EXERCISE DIRECTIONS: From the records below, extract only the lines running from the line with "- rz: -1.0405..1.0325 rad" to the line with "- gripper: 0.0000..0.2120", both lines included, reproducing them exactly.

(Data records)

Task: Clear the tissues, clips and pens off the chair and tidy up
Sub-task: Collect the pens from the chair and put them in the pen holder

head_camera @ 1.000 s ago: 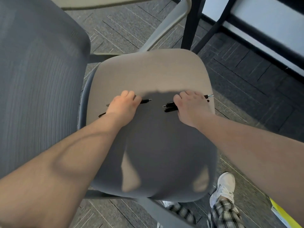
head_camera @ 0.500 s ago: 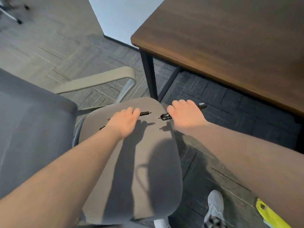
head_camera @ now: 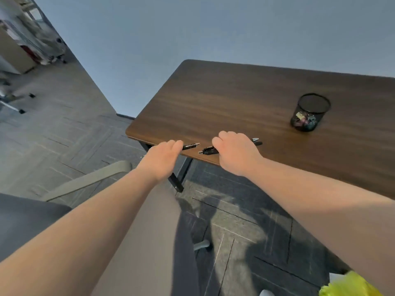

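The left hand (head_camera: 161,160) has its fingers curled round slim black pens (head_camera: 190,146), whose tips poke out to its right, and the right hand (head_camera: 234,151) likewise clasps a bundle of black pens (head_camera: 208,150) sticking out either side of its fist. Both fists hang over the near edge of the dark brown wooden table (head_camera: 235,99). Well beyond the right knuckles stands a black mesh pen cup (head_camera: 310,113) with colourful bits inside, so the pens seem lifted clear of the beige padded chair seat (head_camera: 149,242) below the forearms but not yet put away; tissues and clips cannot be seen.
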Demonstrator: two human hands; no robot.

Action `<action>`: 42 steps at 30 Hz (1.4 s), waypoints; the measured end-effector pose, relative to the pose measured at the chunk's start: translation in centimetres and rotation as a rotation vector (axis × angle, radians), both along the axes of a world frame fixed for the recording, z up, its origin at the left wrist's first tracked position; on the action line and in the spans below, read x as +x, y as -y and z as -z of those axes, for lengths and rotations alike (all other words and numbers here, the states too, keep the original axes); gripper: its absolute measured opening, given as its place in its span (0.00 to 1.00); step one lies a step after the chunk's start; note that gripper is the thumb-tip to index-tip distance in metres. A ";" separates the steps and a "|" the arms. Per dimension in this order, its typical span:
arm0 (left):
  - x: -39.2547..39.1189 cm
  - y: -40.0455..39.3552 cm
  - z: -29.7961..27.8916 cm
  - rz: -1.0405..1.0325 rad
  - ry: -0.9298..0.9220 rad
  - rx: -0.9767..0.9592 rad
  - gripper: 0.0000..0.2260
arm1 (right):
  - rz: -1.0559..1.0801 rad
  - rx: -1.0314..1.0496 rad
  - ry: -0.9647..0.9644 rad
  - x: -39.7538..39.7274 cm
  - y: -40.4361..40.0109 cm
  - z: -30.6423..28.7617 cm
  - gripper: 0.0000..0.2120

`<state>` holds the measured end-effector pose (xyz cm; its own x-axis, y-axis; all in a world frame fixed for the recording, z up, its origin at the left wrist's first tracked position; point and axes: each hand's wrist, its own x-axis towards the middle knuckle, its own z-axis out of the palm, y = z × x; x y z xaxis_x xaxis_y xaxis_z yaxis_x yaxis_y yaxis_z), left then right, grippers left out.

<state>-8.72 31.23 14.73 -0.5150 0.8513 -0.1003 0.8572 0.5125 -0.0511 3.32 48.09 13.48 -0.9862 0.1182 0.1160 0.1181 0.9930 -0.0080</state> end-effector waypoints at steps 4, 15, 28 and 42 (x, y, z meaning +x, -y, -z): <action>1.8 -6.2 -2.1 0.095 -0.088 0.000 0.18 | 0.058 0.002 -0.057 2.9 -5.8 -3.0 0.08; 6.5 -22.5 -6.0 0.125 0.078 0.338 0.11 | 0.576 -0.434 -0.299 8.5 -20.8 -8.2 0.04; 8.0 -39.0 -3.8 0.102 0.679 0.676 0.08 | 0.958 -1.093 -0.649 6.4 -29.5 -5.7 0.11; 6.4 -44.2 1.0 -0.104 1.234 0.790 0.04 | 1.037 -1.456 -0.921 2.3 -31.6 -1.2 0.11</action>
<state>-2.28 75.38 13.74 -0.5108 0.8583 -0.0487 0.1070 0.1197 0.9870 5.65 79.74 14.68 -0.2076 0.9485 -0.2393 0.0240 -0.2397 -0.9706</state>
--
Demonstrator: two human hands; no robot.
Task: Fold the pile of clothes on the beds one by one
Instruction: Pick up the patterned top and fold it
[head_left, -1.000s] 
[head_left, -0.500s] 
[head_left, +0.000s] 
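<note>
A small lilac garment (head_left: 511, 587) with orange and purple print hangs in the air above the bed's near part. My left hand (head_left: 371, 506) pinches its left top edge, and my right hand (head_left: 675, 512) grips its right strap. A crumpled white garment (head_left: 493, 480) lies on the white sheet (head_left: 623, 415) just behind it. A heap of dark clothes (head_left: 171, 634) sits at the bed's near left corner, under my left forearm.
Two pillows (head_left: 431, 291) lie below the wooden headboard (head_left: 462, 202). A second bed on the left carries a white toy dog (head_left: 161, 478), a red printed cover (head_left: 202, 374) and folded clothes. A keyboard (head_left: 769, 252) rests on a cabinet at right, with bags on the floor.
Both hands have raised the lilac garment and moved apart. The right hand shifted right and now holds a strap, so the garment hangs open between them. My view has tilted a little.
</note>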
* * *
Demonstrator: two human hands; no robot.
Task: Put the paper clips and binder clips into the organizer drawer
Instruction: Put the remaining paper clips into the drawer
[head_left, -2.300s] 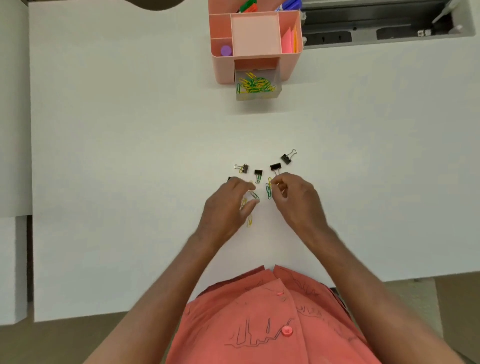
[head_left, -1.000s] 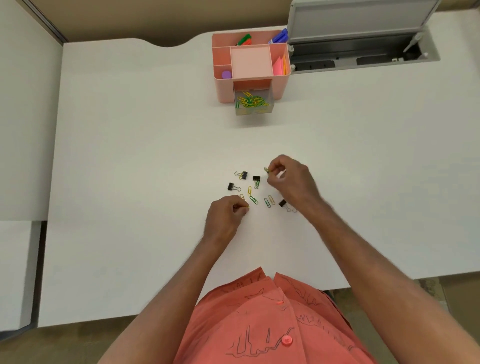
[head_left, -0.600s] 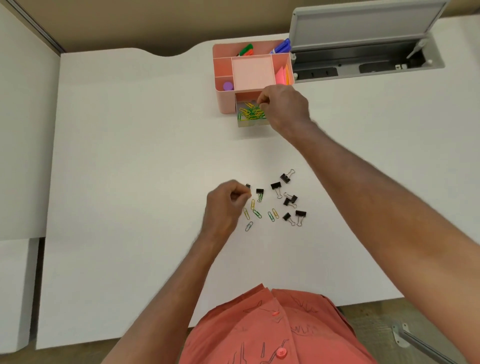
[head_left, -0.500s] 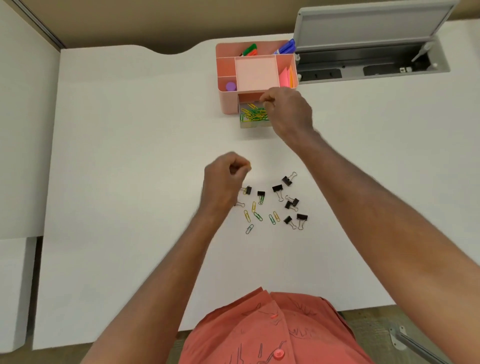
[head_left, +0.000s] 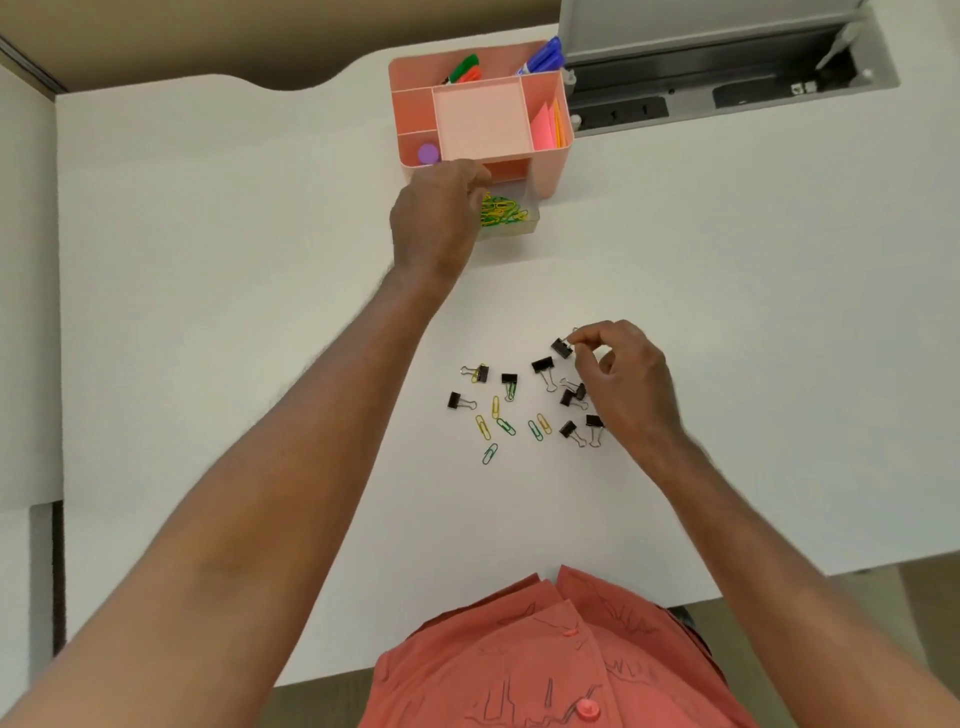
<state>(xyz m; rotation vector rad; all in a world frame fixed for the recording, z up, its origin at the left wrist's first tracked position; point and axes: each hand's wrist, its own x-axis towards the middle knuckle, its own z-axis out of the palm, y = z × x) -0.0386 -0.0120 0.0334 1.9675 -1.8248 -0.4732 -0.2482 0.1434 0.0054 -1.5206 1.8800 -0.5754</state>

OUTPUT BELOW:
  - rz: -1.0405..1.0325 rad
  - ry: -0.9298..0.9220 rad
  - rx: -0.9767..0.9592 rad
  - gripper: 0.0000..0.2260
arm1 (right):
  - rz: -1.0559..1.0801 rad
  - rx: -1.0314..1.0496 rad
  - ry: -0.9647..0.9644 rad
  - x: -39.7538..39.7274 cm
  - y: -40.4361..40.0109 cm
  - z: -30.6423..28.7617 cm
  - gripper: 0.0000..0.2120

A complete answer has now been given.